Once you have read the listing, output it exactly and completely.

== Segment start ==

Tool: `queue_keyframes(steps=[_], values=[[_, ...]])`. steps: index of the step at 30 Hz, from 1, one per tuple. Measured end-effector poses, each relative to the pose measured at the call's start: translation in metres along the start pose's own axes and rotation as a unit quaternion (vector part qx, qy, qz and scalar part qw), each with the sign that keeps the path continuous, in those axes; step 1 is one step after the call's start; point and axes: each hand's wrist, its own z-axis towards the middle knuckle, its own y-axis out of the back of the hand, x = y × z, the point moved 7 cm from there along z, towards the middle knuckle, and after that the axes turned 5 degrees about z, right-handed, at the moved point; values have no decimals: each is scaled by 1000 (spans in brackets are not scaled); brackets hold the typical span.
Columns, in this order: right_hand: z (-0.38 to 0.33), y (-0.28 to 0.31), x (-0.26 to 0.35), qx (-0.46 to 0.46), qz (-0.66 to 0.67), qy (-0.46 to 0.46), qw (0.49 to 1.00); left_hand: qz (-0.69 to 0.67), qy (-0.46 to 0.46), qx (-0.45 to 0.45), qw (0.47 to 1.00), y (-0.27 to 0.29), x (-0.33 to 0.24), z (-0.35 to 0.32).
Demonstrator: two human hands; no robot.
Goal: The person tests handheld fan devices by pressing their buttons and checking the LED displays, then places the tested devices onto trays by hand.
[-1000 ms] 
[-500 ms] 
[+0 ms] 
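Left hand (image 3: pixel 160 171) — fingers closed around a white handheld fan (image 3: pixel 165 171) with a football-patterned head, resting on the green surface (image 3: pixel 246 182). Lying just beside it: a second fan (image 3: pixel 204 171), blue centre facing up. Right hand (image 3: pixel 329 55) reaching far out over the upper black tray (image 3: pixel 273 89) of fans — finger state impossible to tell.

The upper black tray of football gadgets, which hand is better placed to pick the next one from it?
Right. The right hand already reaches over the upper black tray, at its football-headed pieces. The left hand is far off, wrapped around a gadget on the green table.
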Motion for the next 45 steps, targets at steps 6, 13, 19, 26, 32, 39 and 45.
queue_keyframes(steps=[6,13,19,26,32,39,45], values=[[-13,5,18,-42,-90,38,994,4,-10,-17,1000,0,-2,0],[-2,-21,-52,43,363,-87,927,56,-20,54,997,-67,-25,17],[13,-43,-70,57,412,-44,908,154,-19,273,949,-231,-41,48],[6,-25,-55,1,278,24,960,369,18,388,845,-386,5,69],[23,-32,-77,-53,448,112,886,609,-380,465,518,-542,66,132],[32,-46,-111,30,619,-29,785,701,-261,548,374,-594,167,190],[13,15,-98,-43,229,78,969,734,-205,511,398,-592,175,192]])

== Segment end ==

**REPLY TO THE EXERCISE**:
Tool: `queue_keyframes(steps=[_], values=[[_, ...]])`. steps: index of the step at 30 Hz, from 1, one per tuple. Measured end-effector poses, each relative to the pose measured at the call's start: translation in metres along the start pose's own axes and rotation as a unit quaternion (vector part qx, qy, qz and scalar part qw), each with the sign that keeps the path continuous, in those axes; step 1 is one step after the call's start; point and axes: each hand's wrist, its own z-axis towards the middle knuckle, its own y-axis out of the back of the hand, x = y × z, the point moved 7 cm from there along z, towards the middle knuckle, and after that the axes turned 5 degrees about z, right-handed, at the moved point; values have no decimals: each is scaled by 1000 (spans in brackets are not scaled); brackets hold the typical span.
Columns, in this order: right_hand: z (-0.38 to 0.33), y (-0.28 to 0.31), x (-0.26 to 0.35), qx (-0.46 to 0.46), qz (-0.66 to 0.67), qy (-0.46 to 0.46), qw (0.49 to 1.00); left_hand: qz (-0.69 to 0.67), qy (-0.46 to 0.46), qx (-0.45 to 0.45), qw (0.47 to 1.00), y (-0.27 to 0.29), x (-0.33 to 0.24), z (-0.35 to 0.32).
Demonstrator: two human hands; no robot.
Goal: The person tests handheld fan devices by pressing their buttons and checking the LED displays, then places the tested devices onto trays by hand.
[-1000 ms] 
[-500 ms] 
[+0 ms] 
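Left hand (image 3: pixel 160 171) — fingers closed around a white handheld fan (image 3: pixel 165 171) with a football-patterned head, resting on the green surface (image 3: pixel 246 182). Lying just beside it: a second fan (image 3: pixel 204 171), blue centre facing up. Right hand (image 3: pixel 329 55) reaching far out over the upper black tray (image 3: pixel 273 89) of fans — finger state impossible to tell.

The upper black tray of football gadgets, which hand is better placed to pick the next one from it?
Right. The right hand already reaches over the upper black tray, at its football-headed pieces. The left hand is far off, wrapped around a gadget on the green table.
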Motion for the next 45 steps, targets at steps 6, 13, 19, 26, 32, 39 and 45.
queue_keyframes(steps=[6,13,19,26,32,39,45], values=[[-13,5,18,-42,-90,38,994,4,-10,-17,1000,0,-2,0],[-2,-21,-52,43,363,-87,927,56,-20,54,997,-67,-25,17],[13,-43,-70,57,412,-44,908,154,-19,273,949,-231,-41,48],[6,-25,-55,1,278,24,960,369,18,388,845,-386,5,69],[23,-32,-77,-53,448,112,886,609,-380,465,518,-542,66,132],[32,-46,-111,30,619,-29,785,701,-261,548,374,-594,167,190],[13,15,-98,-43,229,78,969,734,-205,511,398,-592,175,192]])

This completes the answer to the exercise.